Gdy jechałem wczoraj na grzyby, nie myślałem, że będzie tak dużo grzybów w lesie. Liczyłem co prawda na ceglastopore, ale marzyły mi się głównie białe borowiki
Udało mi się znaleźć tylko jednego borowika usiatkowanego.
Najbardziej jednak ucieszył mnie wysyp muchomorów czerwieniejących, których w ubiegłym roku spotykałem bardzo mało. Udało się znaleźć na tyle dużo, że kilkanaście słoiczków pojawi się w spiżarce.
Często w towarzystwie muchomorów czerwieniejącyh pojawiały się muchomory twardawe.
Borowiki ceglastopore o dziwo cały czas rosną i praktycznie nazbierałem ich pełen kosz.

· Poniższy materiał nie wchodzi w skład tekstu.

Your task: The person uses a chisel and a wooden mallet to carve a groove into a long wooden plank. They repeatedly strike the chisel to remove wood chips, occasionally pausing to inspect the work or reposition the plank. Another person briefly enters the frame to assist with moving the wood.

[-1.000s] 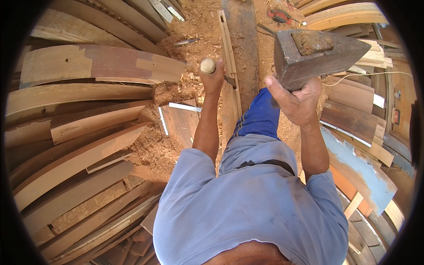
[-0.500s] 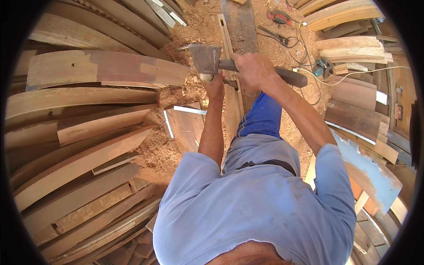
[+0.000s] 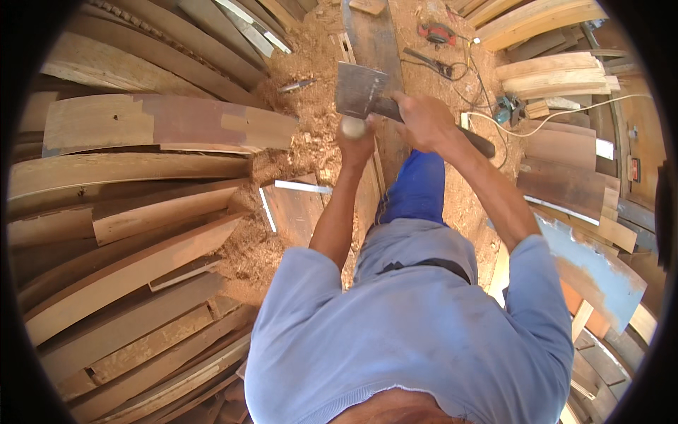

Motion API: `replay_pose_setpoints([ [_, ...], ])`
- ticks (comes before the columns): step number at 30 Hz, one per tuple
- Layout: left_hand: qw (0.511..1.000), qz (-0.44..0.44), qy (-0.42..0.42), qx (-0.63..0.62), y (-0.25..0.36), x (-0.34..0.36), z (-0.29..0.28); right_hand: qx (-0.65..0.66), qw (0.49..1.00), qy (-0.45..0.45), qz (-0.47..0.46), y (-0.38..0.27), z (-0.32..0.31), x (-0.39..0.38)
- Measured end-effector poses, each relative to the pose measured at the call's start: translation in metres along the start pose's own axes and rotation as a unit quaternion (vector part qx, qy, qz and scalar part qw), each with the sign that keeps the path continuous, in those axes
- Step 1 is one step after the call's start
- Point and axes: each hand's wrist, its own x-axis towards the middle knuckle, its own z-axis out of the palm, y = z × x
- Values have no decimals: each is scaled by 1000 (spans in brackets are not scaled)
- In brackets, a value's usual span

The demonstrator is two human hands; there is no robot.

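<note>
My right hand (image 3: pixel 428 123) is closed round the dark handle of a hatchet (image 3: pixel 361 87). Its broad grey head hangs just above my left hand (image 3: pixel 357 147), by the pale round end of a chisel handle (image 3: pixel 354 127). That chisel sits upright in my closed left fist; its blade is hidden. Whether the hatchet touches the handle I cannot tell. Beneath my hands runs a narrow wooden piece (image 3: pixel 346 48) with slots cut in it, partly covered by the hatchet and my left arm. My blue-clad leg (image 3: pixel 417 187) lies beside it.
A long plank (image 3: pixel 374 35) extends ahead through wood shavings (image 3: pixel 311 53). Stacked boards (image 3: pixel 127 173) line the left, more boards (image 3: pixel 565 184) the right. Red (image 3: pixel 438 33) and teal (image 3: pixel 508 109) power tools lie ahead right with cords. A small metal tool (image 3: pixel 296 85) rests on the shavings.
The hatchet head has shifted right and turned its flat side more into view. My left hand with the chisel has moved right and slightly down; my right hand has moved a little right and down.
</note>
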Motion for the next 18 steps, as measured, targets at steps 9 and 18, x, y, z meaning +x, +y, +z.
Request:
replay_pose_setpoints([
  [9,992,-117,-44,-11,-15,25,-9,292,909,290,-64,-38,-79,-15],
  [18,991,-14,-134,14,0,19,10,6,998,24,58,19,15,-14],
])
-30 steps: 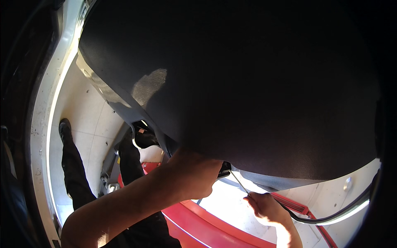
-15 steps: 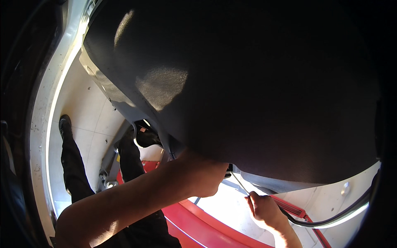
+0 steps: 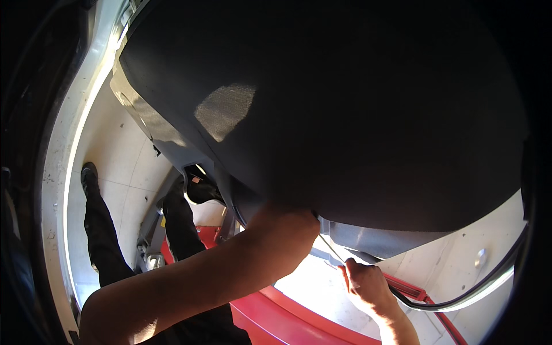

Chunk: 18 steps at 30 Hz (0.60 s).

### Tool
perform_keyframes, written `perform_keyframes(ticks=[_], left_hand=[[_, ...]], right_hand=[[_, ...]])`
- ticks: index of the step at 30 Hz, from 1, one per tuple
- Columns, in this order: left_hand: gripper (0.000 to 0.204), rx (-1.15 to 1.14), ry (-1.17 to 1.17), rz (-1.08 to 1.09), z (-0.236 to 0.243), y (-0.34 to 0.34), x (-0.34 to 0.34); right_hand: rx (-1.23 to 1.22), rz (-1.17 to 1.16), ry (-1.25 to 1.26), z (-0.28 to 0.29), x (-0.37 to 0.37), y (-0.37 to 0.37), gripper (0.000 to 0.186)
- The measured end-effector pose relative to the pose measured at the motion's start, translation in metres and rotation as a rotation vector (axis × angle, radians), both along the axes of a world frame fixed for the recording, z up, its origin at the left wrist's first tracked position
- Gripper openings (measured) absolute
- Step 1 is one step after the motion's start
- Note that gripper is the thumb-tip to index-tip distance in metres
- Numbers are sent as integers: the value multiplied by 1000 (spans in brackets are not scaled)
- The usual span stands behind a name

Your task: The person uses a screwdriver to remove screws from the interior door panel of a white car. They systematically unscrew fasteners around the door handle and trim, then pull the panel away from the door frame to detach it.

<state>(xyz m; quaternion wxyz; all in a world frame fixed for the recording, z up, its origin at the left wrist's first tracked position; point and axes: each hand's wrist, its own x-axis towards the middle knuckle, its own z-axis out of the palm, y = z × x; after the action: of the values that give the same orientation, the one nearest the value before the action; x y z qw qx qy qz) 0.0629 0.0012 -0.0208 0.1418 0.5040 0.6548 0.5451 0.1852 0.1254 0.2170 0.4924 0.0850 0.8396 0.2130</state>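
A large dark trim panel (image 3: 356,126) fills the upper middle, its lower edge curving above my hands. From the lower left my arm crosses to that edge, where my left hand (image 3: 287,230) is pressed against the panel's underside. Its fingers are hidden there. Lower right, my right hand (image 3: 367,284) is closed around a slim tool with a straight metal shaft (image 3: 330,247). The shaft slants up and left to the panel edge beside my left hand. Its tip is out of sight, and my fingers cover the handle end.
A pale vehicle body frame (image 3: 57,172) curves down the left. Below are a glossy red surface (image 3: 287,316), a red bar (image 3: 405,286) and a black rubber seal strip (image 3: 460,307). My dark-trousered leg (image 3: 103,230) and a light tiled floor (image 3: 118,161) show at left.
The panel's lower right edge has shifted up, showing more of its grey underside. My left hand has risen with it. My right hand and the tool have moved up slightly.
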Motion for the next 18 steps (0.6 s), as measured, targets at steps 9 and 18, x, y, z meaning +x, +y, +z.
perform_keyframes(ticks=[9, 18], left_hand=[[9, -45, 64, -20, -14, 10, 3], [49, -458, 209, 110, 43, 1, 25]], right_hand=[[20, 34, 74, -6, 10, -1, 27], [-4, -161, 233, -11, 24, -13, 28]])
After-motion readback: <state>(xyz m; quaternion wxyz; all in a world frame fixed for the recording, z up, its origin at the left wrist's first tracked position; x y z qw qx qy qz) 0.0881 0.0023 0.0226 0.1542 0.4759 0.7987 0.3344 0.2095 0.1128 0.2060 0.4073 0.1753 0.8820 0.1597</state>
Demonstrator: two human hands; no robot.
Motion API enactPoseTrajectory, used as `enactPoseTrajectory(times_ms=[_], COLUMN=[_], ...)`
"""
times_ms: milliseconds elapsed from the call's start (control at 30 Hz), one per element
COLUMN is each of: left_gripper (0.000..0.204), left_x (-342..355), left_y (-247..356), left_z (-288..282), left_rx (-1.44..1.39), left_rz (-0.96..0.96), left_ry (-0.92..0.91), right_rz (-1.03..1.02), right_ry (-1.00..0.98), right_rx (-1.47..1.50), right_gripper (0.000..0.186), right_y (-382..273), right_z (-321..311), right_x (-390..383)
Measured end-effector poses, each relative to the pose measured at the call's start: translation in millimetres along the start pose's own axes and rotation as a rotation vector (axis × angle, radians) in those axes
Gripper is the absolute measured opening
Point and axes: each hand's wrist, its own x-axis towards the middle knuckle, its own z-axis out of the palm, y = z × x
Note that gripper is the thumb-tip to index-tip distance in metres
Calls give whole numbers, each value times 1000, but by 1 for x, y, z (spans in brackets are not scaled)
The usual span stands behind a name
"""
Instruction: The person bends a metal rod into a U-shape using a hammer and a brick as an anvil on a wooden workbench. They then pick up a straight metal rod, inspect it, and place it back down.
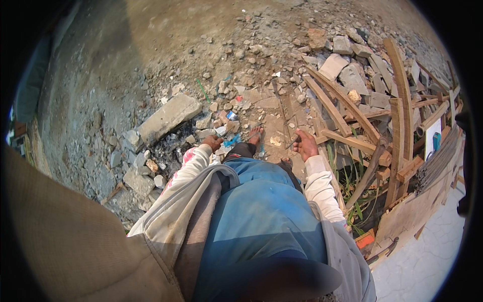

Nadmienię, że kosze były dwa, bo w między czasie opróżniłem jeden w połowie grzybobrania.
W miejscach gdzie rosną borowiki ceglastopore coraz liczniej zaczęły się pojawiać borowiki żółtopore.
Kolega spotkał młode pieprzniki blade, ale z uwagi, że dla niego wyglądają na podejrzane nie ruszał ich.
Co znaczy brak wiedzy na temat grzybów…
Z trujących grzybów spotykałem krowiaki podwinięte
i łysiczki zielonawe.
Grzybów miałem tak dużo, że po przyjeździe podzieliłem się nimi z rodziną…
Myślę, że po wysypie albo jak mówią mykolodzy pojawie pojawią się licznie borowiki szlachetnie…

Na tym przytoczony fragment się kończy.